Many DPOs also certainly overemphasise the level or risk associated to the whole process. The DPIA is not an exam that you pass and then get a green light from to deploy your project; instead, it is something that you shall keep prepared in case of a control by data privacy authorities.

If you take the process seriously and work alongside appropriate external support, there is no reason why it should fail and indeed many companies manage to deploy biometric terminals every year. This is why we strongly recommend that those undertaking such projects should involve the DPO department at the early stages. In doing so, the department becomes a significant stakeholder instead of only being consulted at the end of the process.

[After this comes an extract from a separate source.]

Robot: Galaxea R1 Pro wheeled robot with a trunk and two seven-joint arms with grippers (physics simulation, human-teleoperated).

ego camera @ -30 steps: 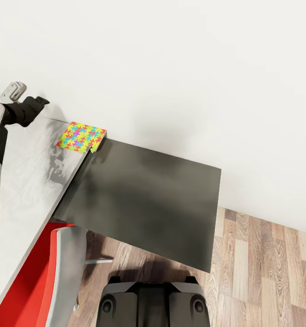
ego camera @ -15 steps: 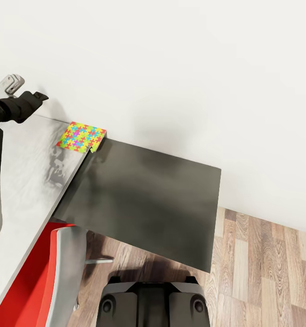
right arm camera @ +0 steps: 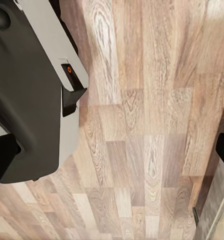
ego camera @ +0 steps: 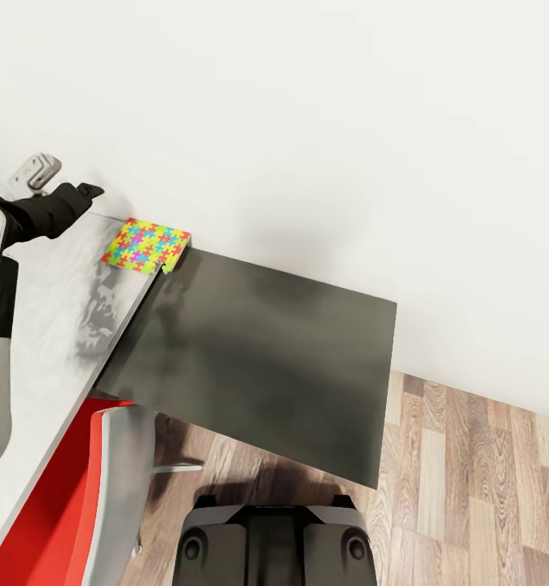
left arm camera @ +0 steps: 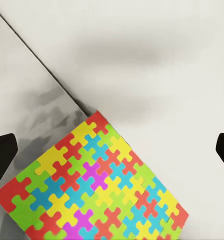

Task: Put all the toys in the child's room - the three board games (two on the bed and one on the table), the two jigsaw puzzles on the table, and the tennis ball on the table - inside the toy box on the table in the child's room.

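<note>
- Nearest the robot's base, a red chair stands on the wood-plank floor; the right claw hangs spread wide above it.
- Beyond, a dark cabinet top adjoins the worktop.
- At the worktop's far corner by the wall lies the jigsaw puzzle; the left claw hovers wide over it.

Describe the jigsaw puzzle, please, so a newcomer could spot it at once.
Find the pale grey table against the white wall. At its far corner, beside the lower dark cabinet, lies the puzzle: a thin flat square of interlocking red, yellow, green, blue and pink pieces, the only multicoloured thing there.
</note>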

Seeking external advice and guidance is a must that will allow you to save time and be more efficient. This is why IDEMIA launched “DPIA-as-a-service”, leveraging our experience of this process for our own many commercial and industrial sites in several different countries, including the UK, where we have deployed biometrics for access control.

As a business, not only have we successfully developed a worldwide network of DPOs, we are also fully knowledgeable about our own biometric terminals and implementation configurations; operated by our data privacy team, this service will help your project teams and DPO address all biometric-related items of the DPIA. In doing so, we enable you to save time, precise your responsibility, improve your level of confidentiality, guarantee total security of personal data and provide a comprehensive and reliable document for the data authority.

IDEMIA has the capability to accompany its customers across the world in countries that have enforced data privacy regulations inspired by GDPR as well as in those that consider implementing them in 2022 and beyond. In many countries that have not yet adopted such regulations, we recommend that companies deploying biometric terminals fill in a DPIA anyway – in spite of the fact there may not be any specific regulation forcing you to do so, it is a worthwhile exercise.